Three-dimensional magnetotelluric inversion using an adaptive algebraic multi-resolution sampling approach
Jian Li, Jianxin Liu, Yasuo Ogawa, Rongwen Guo, Xulong Wang, Yongfei Wang, Keke Zhou, Jingdao Xu
Abstract
ABSTRACT Conventional 3D magnetotelluric (MT) inversion methods face substantial computational challenges when inverting large-scale data sets, demanding extensive processing time and computing resources. To address these limitations, we develop an advanced frequency-polarization joint parallel inversion framework for MT data that uses the nonlinear conjugate gradient (NLCG) method, integrating an adaptive algebraic multi-resolution sampling (AMRS) approach with a regularization technique. The AMRS approach adaptively discretizes modeling domains across different periods based on the normalized root-mean-square difference relative to the solution on the initial grid, which serves as a reference.

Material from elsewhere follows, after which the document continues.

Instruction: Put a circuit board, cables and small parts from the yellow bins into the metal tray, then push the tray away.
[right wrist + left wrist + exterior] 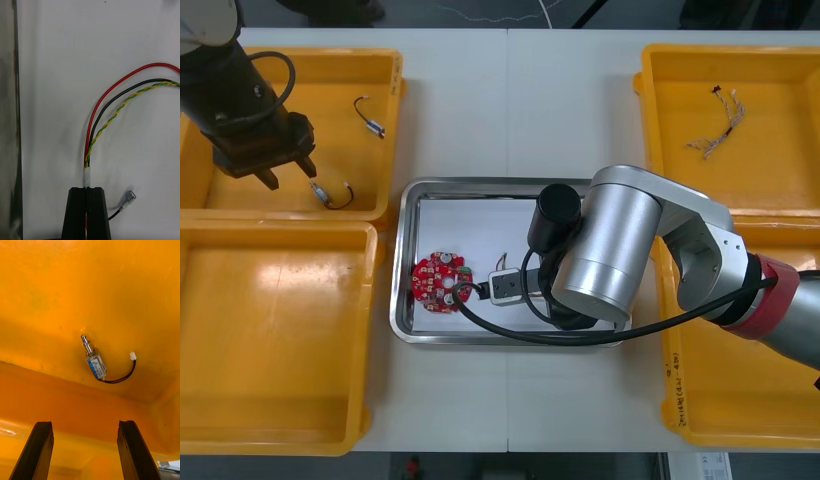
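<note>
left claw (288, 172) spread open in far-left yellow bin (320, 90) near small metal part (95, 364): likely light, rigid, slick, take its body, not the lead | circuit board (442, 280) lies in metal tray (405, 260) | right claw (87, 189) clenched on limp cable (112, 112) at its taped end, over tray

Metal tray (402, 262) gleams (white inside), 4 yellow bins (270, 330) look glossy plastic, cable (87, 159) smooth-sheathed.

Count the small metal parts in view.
2 parts, both in the far left bin: one near its right wall, one by its near wall beside the left gripper. The right arm may hide more in the tray.
</note>
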You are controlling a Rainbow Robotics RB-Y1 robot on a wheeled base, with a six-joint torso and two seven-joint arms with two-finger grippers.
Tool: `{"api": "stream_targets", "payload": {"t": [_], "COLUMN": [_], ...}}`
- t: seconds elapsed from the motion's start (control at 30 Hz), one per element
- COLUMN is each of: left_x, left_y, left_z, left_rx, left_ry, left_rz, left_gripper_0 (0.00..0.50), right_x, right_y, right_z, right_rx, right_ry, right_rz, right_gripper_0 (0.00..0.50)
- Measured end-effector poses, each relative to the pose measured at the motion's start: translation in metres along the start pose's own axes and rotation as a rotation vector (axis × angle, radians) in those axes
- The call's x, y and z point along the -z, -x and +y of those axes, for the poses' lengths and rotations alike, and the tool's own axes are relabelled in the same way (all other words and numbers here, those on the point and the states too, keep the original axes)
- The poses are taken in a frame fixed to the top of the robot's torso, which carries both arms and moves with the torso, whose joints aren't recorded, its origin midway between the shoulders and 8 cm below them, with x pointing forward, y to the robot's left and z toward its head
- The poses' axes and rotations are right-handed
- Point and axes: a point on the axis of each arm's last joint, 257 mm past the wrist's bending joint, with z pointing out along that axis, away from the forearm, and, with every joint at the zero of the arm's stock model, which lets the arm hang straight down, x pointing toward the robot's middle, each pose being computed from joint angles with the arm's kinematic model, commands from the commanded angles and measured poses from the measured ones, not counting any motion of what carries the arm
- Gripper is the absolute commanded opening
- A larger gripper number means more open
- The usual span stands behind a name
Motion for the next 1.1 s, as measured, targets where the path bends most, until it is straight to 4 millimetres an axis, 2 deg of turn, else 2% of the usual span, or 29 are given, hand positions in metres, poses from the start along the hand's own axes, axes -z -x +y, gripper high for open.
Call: {"api": "stream_targets", "payload": {"t": [0.03, 0.07, 0.3, 0.47, 0.77, 0.9, 1.1], "left_x": [-0.001, -0.003, -0.015, -0.025, -0.042, -0.048, -0.056], "left_y": [0.002, 0.004, 0.017, 0.023, 0.02, 0.02, 0.019], "left_z": [0.001, 0.001, -0.001, -0.012, -0.018, -0.017, -0.015], "left_rx": [0.007, 0.014, 0.046, 0.054, 0.043, 0.017, -0.013], "left_ry": [-0.003, -0.006, -0.026, -0.056, -0.057, -0.052, -0.031], "left_rz": [-0.002, -0.007, -0.042, -0.063, -0.057, -0.057, -0.061], "left_gripper_0": [0.5, 0.5, 0.5, 0.5, 0.5, 0.5, 0.5], "right_x": [0.0, 0.0, 0.0, 0.0, 0.002, 0.013, 0.044], "right_y": [0.0, 0.0, 0.0, 0.0, -0.003, -0.015, -0.027], "right_z": [0.0, 0.0, 0.0, 0.001, 0.002, -0.003, -0.023], "right_rx": [-0.001, -0.001, -0.002, -0.004, -0.014, -0.053, -0.144], "right_ry": [0.0, 0.0, 0.0, 0.005, 0.015, 0.031, 0.021], "right_rz": [0.0, 0.001, 0.0, -0.001, 0.01, 0.05, 0.083], "right_gripper_0": [0.492, 0.5, 0.5, 0.5, 0.5, 0.5, 0.5]}}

The regularization technique ensures the conservation of current, which can significantly affect the efficiency of the forward-modeling problem and its adjoint when using iterative solvers, particularly at low frequencies. The reliability and efficiency of the regularization AMRS inversion are first examined by benchmarking it against the traditional NLCG inversion and the regularization inversion based on a two adjacent blocks model and a terrain model. Subsequently, the regularization AMRS inversion is applied to invert real MT data from the Cascadia region in the USA, demonstrating its capability to address real inverse problems.